La fontaine a certainement un aspect divertissant et didactique. Camus, Sartre avait des idees qu'il transmettait a travers des romans.
mais si tu n'as pas etudie zola, cela ne t'aidera pas.
La fontaine a certainement un aspect divertissant et didactique. Camus, Sartre avait des idees qu'il transmettait a travers des romans.
#23
Posté 20 janvier 2004 - 13:05
En quoi ce que traite Zola a un aspect distractif, amusant.Je vous suit pas
#24
Posté 20 janvier 2004 - 13:16
pour toi, zola n'est peut-etre pas une distraction, mais pour son temps, zola etait de la fiction ecrite pour le plus grand nombre, il y a donc beaucoup de dialogues, des personnages attachant, des luttes entre personnes, ... Pour ceux qui aime les romans, les romans sont une source de distraction, d'evasion... il y a des gens qui ont lu zola pour le plaisir, pas juste parcque c'etait l'auteur a lire a son epoque.
#25
Posté 20 janvier 2004 - 13:28
OK merci je comprend mieux .Vous m avez parlé des portraits satiriques de la bruyére . De quoi s agit il ?
#26
Posté 20 janvier 2004 - 14:19
la bruyere:
http://www.ac-versai...la_bruyere2.htm
Etude d’une écriture dont l’objectif est de produire une agression verbale : la parole satirique insiste sur le rôle performatif du langage : "une parole qui tue" V. Hugo ( Les châtiments "Joyeuse Vie"). Il sagit d'une stratégie offensive
Axe : argumentation.
Rubriques : éloge et blâme
Registre : satirique, polémique, épique (l’écriture satirique utilisant divers registres pour atteindre ses cibles.)
http://www.ac-versai...la_bruyere2.htm
Etude d’une écriture dont l’objectif est de produire une agression verbale : la parole satirique insiste sur le rôle performatif du langage : "une parole qui tue" V. Hugo ( Les châtiments "Joyeuse Vie").
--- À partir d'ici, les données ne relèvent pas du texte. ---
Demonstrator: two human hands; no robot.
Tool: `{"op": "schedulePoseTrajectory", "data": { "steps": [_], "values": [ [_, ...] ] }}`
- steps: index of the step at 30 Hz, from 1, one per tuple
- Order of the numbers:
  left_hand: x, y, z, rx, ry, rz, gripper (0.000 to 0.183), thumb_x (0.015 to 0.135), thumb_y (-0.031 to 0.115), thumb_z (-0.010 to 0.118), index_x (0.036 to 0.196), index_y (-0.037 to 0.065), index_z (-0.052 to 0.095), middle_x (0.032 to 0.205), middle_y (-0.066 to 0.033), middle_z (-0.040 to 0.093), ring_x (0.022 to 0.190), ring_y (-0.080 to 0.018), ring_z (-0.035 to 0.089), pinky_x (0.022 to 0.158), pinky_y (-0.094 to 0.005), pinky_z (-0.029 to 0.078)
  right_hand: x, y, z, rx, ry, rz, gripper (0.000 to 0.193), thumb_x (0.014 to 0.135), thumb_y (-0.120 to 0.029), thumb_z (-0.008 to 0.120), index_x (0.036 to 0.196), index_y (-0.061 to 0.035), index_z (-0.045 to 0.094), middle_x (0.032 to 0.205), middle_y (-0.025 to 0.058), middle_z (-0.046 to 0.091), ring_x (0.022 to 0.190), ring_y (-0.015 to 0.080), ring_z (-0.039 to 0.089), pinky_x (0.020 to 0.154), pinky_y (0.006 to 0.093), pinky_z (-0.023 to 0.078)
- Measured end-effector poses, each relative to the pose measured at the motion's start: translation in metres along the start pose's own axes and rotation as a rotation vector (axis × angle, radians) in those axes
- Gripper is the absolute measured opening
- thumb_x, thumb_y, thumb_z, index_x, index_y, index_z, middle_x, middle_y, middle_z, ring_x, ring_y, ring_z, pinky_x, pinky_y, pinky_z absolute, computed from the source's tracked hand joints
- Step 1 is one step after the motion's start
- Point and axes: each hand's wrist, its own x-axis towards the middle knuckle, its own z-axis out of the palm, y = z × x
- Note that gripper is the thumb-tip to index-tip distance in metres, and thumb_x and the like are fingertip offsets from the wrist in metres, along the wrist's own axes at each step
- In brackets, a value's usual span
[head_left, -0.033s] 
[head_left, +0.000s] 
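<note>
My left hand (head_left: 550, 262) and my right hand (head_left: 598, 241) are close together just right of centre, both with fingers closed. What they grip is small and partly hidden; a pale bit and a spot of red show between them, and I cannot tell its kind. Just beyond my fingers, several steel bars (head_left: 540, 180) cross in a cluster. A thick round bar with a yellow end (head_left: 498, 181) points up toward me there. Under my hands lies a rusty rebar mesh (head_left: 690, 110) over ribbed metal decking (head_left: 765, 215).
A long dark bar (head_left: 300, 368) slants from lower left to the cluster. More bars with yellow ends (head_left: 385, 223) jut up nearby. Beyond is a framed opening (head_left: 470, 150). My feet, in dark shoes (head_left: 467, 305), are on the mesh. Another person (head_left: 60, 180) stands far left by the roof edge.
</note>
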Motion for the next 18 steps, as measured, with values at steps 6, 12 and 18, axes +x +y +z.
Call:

Il sagit d'une stratégie offensive
Axe : argumentation.
Rubriques : éloge et blâme
Registre : satirique, polémique, épique (l’écriture satirique utilisant divers registres pour atteindre ses cibles.)
Citation
le ton des Caractères est presque constamment celui de la plus mordante satire. Il v avait en La Bruyère un mélange singulier d'orgueil et de timidité, d'ambition secrète et de mépris pour les ambitieux, de dédain des honneurs et de conscience qu'il en était digne; il ressentit profondément, malgré son affectation d'indifférence stoïcienne, l'inégalité de son mérite et de sa fortune. Et son grand grief contre la société du XVIIe siècle est précisément de ne pas faire sa place au mérite personnel. "Domestique" de ces Condé, dont nous avons indiqué d'après Saint-Simon le caractère détestable, il eut plus qu'un autre à se plaindre de la morgue des grands et de leur injustice à l'égard d'hommes "qui les égalent par le cœur et par l'esprit et qui les passent quelquefois". Doué d'une sensibilité profonde et délicate, qui nous est attestée par certaines de ses réflexions sur l'amour et sur l'amitié, il n'est pas étonnant si La Bruyère, dont les instincts naturels étaient constamment froissés, finit par concevoir quelque amertume contre l'injustice du sort et l'épancha dans son livre.